Andrew Cuomo Re-Elected New York GovernorFreeman Klopott
Andrew Cuomo, who overcame Albany’s notorious dysfunction to pass four on-time budgets and legalize same-sex marriage, became the first New York Democrat re-elected governor since his father won a third term in 1990.
Cuomo led Republican Rob Astorino by 54 percent to 41 percent with 93 percent of the precincts reporting, according to preliminary results from the Associated Press. The governor was able to capitalize on his fundraising advantage, taking in about $45 million, compared with $5 million for Astorino, the Westchester County executive.
“We did what we said we would do and we delivered for the people of this state,’’ Cuomo told hundreds of supporters last night at a reception in Manhattan. ‘‘We broke decades of gridlock.’’
Cuomo, 56, will enter his second term with a $4.2 billion state budget surplus won from legal settlements with Wall Street banks.

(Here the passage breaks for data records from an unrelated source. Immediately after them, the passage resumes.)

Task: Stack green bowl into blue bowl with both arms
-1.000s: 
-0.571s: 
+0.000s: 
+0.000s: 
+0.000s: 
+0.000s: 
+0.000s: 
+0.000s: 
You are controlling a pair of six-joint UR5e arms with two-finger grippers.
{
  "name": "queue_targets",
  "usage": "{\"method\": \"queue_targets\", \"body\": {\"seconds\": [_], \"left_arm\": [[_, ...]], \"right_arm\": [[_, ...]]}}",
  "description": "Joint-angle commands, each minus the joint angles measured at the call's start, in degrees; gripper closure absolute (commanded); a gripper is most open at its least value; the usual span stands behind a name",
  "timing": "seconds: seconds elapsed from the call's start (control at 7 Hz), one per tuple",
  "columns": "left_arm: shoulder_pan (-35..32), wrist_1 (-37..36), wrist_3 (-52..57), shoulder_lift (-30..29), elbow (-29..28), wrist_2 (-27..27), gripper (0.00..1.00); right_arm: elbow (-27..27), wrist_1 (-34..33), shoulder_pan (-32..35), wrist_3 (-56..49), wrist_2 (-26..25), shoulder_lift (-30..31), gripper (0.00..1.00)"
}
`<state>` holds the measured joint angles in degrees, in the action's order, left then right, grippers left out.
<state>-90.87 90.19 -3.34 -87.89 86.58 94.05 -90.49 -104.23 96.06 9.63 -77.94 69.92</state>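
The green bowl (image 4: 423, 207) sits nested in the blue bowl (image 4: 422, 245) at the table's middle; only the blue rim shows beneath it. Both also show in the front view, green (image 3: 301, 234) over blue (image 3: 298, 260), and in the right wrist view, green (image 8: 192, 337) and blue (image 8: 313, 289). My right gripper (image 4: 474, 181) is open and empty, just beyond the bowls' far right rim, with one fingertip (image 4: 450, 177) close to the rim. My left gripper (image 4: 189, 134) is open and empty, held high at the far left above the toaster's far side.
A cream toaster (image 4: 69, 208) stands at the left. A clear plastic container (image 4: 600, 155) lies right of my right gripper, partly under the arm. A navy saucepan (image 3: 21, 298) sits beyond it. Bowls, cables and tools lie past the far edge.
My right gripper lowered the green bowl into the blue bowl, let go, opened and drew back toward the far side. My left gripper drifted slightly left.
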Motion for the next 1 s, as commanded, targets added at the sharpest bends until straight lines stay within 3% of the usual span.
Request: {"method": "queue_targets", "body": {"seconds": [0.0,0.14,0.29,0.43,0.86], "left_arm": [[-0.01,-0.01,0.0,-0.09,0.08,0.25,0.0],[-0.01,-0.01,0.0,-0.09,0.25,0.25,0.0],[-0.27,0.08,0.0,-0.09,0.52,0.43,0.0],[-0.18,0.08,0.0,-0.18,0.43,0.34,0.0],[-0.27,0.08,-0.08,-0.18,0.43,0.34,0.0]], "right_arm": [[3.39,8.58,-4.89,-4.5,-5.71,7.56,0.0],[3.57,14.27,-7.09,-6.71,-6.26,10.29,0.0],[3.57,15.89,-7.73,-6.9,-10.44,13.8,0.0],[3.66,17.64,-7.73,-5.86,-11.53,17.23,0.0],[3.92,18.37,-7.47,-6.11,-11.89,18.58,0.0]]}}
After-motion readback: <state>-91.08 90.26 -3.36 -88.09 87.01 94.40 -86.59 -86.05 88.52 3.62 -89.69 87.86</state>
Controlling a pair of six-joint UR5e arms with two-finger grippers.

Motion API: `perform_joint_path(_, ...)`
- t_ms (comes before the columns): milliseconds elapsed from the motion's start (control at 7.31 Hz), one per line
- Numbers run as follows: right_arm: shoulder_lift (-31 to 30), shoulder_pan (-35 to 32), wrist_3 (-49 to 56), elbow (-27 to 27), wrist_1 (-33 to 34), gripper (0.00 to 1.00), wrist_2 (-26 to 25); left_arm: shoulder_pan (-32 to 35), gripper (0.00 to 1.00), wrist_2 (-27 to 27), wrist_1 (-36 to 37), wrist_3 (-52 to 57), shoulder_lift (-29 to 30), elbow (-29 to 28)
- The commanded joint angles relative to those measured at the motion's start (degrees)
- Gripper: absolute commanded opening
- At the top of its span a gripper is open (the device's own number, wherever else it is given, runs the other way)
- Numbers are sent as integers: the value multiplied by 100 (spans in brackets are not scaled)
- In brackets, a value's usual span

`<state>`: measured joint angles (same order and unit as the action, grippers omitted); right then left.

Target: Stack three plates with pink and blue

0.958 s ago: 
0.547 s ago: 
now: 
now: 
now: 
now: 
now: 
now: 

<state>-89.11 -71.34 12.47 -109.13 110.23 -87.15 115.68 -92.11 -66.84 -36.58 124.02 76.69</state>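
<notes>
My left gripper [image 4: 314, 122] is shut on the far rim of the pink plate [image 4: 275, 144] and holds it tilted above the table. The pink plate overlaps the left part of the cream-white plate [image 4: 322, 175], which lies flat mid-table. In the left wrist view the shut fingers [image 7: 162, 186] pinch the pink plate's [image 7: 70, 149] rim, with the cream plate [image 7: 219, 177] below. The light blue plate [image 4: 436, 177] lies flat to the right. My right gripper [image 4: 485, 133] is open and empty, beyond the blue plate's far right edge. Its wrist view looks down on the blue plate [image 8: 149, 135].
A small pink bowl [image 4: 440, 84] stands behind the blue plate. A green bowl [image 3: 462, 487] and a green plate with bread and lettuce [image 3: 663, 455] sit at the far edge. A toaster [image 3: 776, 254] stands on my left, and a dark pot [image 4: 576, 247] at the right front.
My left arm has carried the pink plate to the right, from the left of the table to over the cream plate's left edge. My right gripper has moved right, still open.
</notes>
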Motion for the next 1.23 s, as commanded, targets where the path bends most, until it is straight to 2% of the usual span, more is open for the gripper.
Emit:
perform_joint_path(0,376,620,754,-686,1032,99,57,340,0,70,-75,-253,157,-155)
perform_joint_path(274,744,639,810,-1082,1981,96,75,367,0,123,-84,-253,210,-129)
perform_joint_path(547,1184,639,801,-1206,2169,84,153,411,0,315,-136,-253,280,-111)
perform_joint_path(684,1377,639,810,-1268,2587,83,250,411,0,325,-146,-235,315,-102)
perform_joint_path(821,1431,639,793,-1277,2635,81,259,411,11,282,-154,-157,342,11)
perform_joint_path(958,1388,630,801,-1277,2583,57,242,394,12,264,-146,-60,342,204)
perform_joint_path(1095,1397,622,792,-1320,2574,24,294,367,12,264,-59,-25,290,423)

He wants to spend $1.5 billion of that to bolster the economies of upstate cities and $500 million to encourage local governments to consolidate. Merging services will lower property taxes, which are among the highest in the nation, Cuomo says.
In his first term, Cuomo cut $10 billion in deficits and won wage and pension concessions from unions. The four consecutive on-time budgets were New York’s first since 1977, leading to upgrades from all three major rating companies. Standard & Poor’s now gives the Empire State its highest grade since 1972.
Cuomo’s victory margin was smaller than the 61 percent of the vote he received in 2010 against Republican Carl Paladino. Zephyr Teachout, a Fordham University law professor, capitalized on anger among the progressive wing of the Democratic Party to win more than a third of the vote in a primary challenge to Cuomo in September. Breaking tradition, she declined to endorse him.
Another challenge for Cuomo was a federal investigation into his administration over its meddling and shutting down of an anti-corruption panel he created, saying previously it would be operate independently.
After beating Teachout without ever mentioning her name, Cuomo poured money into advertisements against the 47-year-old Astorino. The commercials, many negative, helped keep Astorino from capitalizing on the probe into the Moreland Commission by Preet Bharara, the U.S. attorney in Manhattan.
An Oct. 22 poll by Siena College in Loudonville, New York, showed Cuomo leading Astorino by 21 percentage points with the support of 34 percent of Republican voters.
Cuomo, the son of former Governor Mario Cuomo, needed the Republicans as a counter to Howie Hawkins, the Green Party candidate, said Ryan Karben, a former Democratic state assemblyman from Rockland County who is now a political commentator.
‘‘Cuomo very shrewdly calculated what he needed to make up on the right for what he was losing on the left,” Karben said by phone before the polls closed.